Alcuni sarebbero stati angosciati, disgustati o terrorizzati. Non Schjeldahl. Lungi dall'abbandonarsi a qualunque “de profundis”, che tuttavia le circostanze autorizzerebbero, sceglie di restare risolutamente dalla parte della gioia, non scorgendo alcuno scandalo nel destino che lo attende. Così, alla figlia che gli chiede che viaggio potrebbe fare in queste settimane di relativa tregua, Roma o Parigi, risponde: piuttosto una partita di baseball, i Mets contro i Braves al Citi Field Stadium…

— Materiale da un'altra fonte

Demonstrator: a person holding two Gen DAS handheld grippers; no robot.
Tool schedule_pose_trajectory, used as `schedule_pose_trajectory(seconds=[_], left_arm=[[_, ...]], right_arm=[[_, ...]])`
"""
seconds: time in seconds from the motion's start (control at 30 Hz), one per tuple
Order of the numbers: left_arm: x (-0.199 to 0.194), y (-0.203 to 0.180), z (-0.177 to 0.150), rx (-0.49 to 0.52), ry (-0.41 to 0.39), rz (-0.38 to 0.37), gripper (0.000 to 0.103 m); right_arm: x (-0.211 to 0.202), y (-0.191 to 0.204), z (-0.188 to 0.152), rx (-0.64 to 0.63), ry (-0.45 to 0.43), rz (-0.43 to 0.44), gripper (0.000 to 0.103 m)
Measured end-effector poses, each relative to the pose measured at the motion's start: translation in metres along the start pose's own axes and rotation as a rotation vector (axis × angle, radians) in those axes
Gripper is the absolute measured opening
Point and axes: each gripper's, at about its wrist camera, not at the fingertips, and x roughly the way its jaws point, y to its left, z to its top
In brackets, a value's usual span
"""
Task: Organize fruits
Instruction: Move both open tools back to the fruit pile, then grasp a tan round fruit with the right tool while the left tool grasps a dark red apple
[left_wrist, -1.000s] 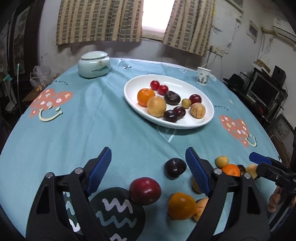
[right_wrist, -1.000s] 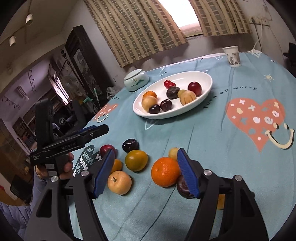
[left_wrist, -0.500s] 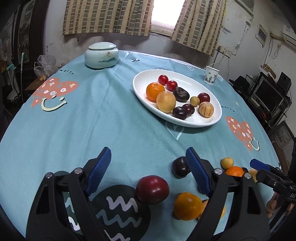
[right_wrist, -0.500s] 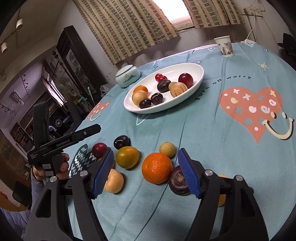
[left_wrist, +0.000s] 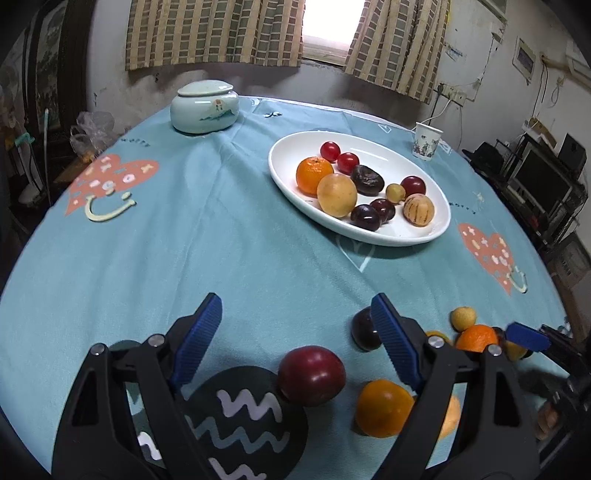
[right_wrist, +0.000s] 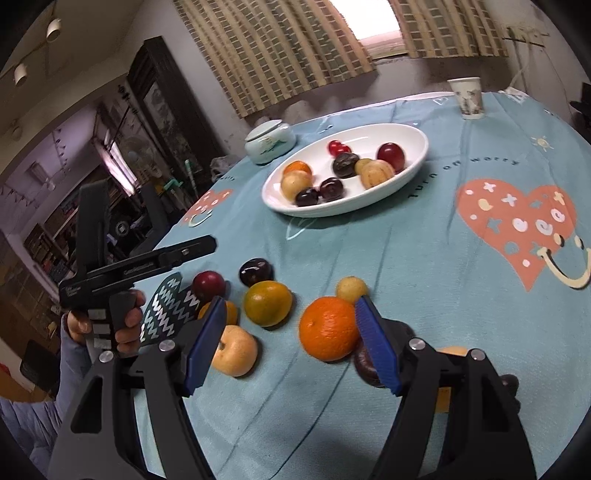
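Note:
A white oval plate (left_wrist: 369, 240) holds several fruits on the blue tablecloth. Loose fruits lie nearer. In the left wrist view my left gripper (left_wrist: 295, 310) stands open, apart from a red plum (left_wrist: 312, 374) low between its jaws. A dark plum (left_wrist: 364, 330) and an orange-green citrus (left_wrist: 384, 408) lie by its right finger. My right gripper (right_wrist: 291, 314) is open too. An orange (right_wrist: 328, 328) sits between its jaws, close to the right finger; whether they touch I cannot tell. A yellow pear (right_wrist: 234, 350) lies by the left finger, and a dark round fruit (right_wrist: 365, 363) is partly hidden behind the right one.
A pale lidded jar (left_wrist: 205, 107) and a paper cup (left_wrist: 426, 142) stand at the table's far side. A person's hand (right_wrist: 122, 325) holds the left gripper (right_wrist: 147, 262) at the table's left edge. A small yellow fruit (right_wrist: 351, 290) lies beyond the orange. Shelves and furniture surround the table.
Both views have shifted only slightly, and the right gripper has turned a little. No fruit has moved. Both pairs of jaws stand as wide as before.

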Motion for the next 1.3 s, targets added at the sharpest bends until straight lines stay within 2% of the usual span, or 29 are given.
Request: schedule_pose_trajectory(seconds=[0.07,0.23,0.43,0.5,0.53,0.57,0.67,0.8,0.87,1.17,1.23,1.27,1.3], left_arm=[[-0.002,-0.002,0.0,0.03,0.006,-0.012,0.084],[-0.019,0.004,-0.004,0.072,-0.003,0.023,0.084],[-0.028,0.028,-0.005,0.042,0.01,0.039,0.084],[-0.028,0.031,-0.008,0.044,0.017,0.033,0.084],[-0.028,0.032,-0.009,0.046,0.022,0.028,0.084],[-0.028,0.032,-0.01,0.048,0.026,0.024,0.084],[-0.025,0.026,-0.015,0.078,0.049,0.007,0.084],[-0.015,0.012,-0.019,0.131,0.083,0.026,0.084],[-0.008,0.009,-0.019,0.125,0.107,0.031,0.085],[0.013,-0.003,-0.021,0.082,0.209,-0.052,0.085],[0.012,-0.004,-0.023,0.075,0.198,-0.057,0.08],[0.01,-0.006,-0.023,0.08,0.188,-0.073,0.068],[0.009,-0.009,-0.023,0.086,0.184,-0.088,0.052]], right_arm=[[0.006,0.018,-0.003,-0.078,0.029,0.058,0.073],[0.032,0.059,-0.014,-0.28,0.17,-0.085,0.073],[0.061,0.076,-0.025,-0.373,0.27,-0.19,0.073],[0.07,0.078,-0.025,-0.395,0.292,-0.217,0.064],[0.074,0.079,-0.026,-0.394,0.296,-0.223,0.051],[0.074,0.079,-0.026,-0.385,0.293,-0.21,0.046],[0.07,0.081,-0.028,-0.388,0.274,-0.218,0.046],[0.05,0.074,-0.026,-0.357,0.237,-0.217,0.046],[0.042,0.067,-0.027,-0.327,0.225,-0.21,0.046],[0.031,0.063,-0.03,-0.313,0.197,-0.175,0.046],[0.032,0.061,-0.029,-0.305,0.197,-0.169,0.046],[0.032,0.061,-0.029,-0.299,0.197,-0.167,0.046],[0.032,0.06,-0.028,-0.295,0.196,-0.164,0.046]])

Poeta nei momenti perduti della sua giovinezza, Schjeldahl si impegna anche a riprendere in mano la penna per una sorta di racconto marinaresco mescolando con folle libertà Ricordi, confessioni, riflessioni… Senza illusioni ( “La memoria ci mente. Non è altro che un mucchio di romanzi logori e confusi, pieni di macchie e impronte digitali e costantemente ritoccati.), senza mai tradire la sua verità. È questa storia che ci giunge oggi, a due anni dalla morte del suo autore, con il titolo di Commento
Muoio . È una gioia dell'umorismo, dell'intelligenza vivace, dello stoicismo che non si dà spettacolo. Questo discorso sul metodo per saper morire è ovviamente soprattutto un trattato sul saper vivere.
Canzone dei dimenticati
Terre Promesse, di Bénédicte Dupré La Tour, Les Éditions du Panseur, 320 pagine, 22 euro. (Crediti: LTD)
Ritornello tragico dove abbonda la sporcizia umana, ” malato del suo spirito di conquista e
di espropriazione”, Terre Promesse racconta al contrario l'epopea di un convoglio di pionieri anglosassoni, guidati da un reverendo irlandese, che lascia l'Europa nella speranza di costruire un mondo migliore nel Nuovo Continente. I sette personaggi, tristemente legati come in una canzone da marabutto, si scontreranno con la chimera della colonizzazione. Uccidono, vengono uccisi, si evitano. Questo romanzo-rosario ribalta la prospettiva per far emergere, attraverso il vibrante contrasto della prosa elegiaca, la ferocia di un mondo cosiddetto civilizzato che pretendeva di evangelizzare le terre barbariche.
Bloccati sulle montagne dall'inverno, i pionieri sono costretti a tagliare brandelli di carne dai loro morti per nutrirsi, indulgendo in questo gesto al cannibalismo che, nella rappresentazione di questi cosiddetti selvaggi, attribuiscono agli indigeni, figure del altro assoluto. Tra questi ultimi, invece, non esiste la parola “amore”, sostituita da una melodia sussurrata “Le parole sono troppo strette per contenere l'amore”…
Cisgiordania: Bruxelles favorevole a sanzioni contro i coloni israeliani “estremisti”.
Gli eventi vengono raccontati più volte, dall'interno e dall'esterno. Kinta, un'indiana degli altipiani, nasce partorendo, si nutre del piacere di dare da mangiare a suo figlio. Se morde il marito è per proteggersi dai suoi attacchi violenti. Sarà perché ha visto i suoi genitori nutrirsi del defunto per non morire di fame? Mary, invece, che è una dei coloni, sembra voler divorare Eliott, suo figlio, per nutrirsi di lui. Lo morde per banchettarne, in un impulso mortale, come
se fosse ancora dentro di lei.
Gli uomini commerciano in donne, “fare i loro bisogni” nelle loro pance; del “i cercatori d’oro esausti rivoltano i letti dei fiumi”, sperando di trovare pepite d'oro lì. I coloni volevano reinventarsi su questi “si estende vasto come il cielo
e ancora vergine di ogni peccato. Seminano solo semi«croupissure» senza vederlo
“la peste umana [est] nei loro bagagli.In quanto terra promessa, ci colpisce in faccia una riscrittura carnale e implacabile del mito americano.